* Brief:
Go through the lines below and copy any that hold the string "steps".
------ Records for the task ------
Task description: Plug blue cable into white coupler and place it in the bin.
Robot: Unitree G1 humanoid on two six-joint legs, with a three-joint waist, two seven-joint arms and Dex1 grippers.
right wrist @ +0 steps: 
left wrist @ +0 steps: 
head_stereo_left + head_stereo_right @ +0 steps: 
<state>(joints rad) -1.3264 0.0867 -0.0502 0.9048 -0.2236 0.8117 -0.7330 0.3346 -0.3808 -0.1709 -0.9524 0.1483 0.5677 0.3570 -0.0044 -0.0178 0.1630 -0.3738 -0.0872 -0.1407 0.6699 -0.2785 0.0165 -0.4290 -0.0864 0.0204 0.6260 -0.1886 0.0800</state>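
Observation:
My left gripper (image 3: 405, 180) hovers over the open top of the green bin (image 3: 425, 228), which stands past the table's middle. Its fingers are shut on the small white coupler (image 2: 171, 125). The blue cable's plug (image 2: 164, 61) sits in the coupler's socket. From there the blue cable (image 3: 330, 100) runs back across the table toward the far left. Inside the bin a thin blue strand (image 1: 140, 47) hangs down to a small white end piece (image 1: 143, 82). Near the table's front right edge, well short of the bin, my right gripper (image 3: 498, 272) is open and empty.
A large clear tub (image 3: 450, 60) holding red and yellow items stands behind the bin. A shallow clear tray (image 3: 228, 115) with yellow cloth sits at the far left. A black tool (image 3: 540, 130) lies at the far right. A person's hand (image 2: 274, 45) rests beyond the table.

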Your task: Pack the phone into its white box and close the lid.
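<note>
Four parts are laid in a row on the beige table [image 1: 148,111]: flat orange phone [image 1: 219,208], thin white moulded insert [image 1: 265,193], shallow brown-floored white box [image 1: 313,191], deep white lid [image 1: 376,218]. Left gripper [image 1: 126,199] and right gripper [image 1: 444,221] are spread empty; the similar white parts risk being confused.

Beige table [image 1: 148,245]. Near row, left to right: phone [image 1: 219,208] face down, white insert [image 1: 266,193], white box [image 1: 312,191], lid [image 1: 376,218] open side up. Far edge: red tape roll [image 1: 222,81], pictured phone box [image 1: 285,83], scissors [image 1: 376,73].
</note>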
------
* Exercise answer:
right wrist @ +0 steps: 
left wrist @ +0 steps: 
head_stereo_left + head_stereo_right @ +0 steps: 

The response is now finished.